## [TASK]
Using the material that follows, output exactly the lines from the one containing "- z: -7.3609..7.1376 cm" through the one containing "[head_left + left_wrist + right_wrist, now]", with both ends kept.

## [DATA EXTRACT]

--- START ---

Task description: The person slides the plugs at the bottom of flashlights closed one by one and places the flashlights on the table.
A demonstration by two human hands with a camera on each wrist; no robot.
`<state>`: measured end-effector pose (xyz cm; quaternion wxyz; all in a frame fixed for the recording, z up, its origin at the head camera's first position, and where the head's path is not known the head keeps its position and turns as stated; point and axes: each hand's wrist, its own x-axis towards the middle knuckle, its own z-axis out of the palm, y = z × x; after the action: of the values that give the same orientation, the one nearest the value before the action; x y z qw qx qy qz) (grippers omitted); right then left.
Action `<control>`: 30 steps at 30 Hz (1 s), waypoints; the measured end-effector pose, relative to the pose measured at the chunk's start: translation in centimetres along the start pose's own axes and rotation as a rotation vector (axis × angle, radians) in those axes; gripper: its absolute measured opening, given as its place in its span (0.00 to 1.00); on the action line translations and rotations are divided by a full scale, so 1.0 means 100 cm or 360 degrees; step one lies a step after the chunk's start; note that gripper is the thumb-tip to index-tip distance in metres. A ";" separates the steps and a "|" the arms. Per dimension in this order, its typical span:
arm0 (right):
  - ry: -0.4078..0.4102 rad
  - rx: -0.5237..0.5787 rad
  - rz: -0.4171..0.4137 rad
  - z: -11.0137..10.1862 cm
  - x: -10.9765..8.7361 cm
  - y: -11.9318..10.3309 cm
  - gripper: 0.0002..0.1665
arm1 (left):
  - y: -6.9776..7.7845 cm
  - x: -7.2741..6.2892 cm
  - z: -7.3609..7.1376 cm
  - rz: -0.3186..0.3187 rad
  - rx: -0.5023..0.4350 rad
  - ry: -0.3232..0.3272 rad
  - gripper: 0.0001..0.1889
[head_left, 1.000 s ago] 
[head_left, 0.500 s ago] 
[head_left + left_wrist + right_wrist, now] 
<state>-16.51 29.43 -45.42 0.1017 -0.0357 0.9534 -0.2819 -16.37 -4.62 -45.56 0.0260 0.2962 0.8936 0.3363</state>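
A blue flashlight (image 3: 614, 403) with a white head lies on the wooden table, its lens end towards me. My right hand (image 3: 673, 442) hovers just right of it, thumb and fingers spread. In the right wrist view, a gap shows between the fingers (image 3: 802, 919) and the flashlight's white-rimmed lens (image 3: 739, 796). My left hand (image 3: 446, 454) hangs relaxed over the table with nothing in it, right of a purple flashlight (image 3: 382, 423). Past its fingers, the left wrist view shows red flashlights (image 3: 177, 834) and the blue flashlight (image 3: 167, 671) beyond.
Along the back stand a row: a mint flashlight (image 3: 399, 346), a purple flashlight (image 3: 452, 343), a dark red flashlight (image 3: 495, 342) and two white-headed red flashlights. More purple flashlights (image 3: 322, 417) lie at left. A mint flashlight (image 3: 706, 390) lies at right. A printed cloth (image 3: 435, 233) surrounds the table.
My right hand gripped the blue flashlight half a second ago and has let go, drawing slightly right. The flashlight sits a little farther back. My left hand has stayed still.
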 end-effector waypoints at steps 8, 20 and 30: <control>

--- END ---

## [RESULT FOR THIS EXERCISE]
  - z: -7.3609..7.1376 cm
  - rz: -0.3186..0.3187 rad
  - rx: -0.5023..0.4350 rad
  - ry: -0.3232..0.3272 rad
  - gripper: 0.0001..0.1889
[head_left, 1.000 s ago] 
[head_left, 0.500 s ago] 
[head_left + left_wrist + right_wrist, now] 

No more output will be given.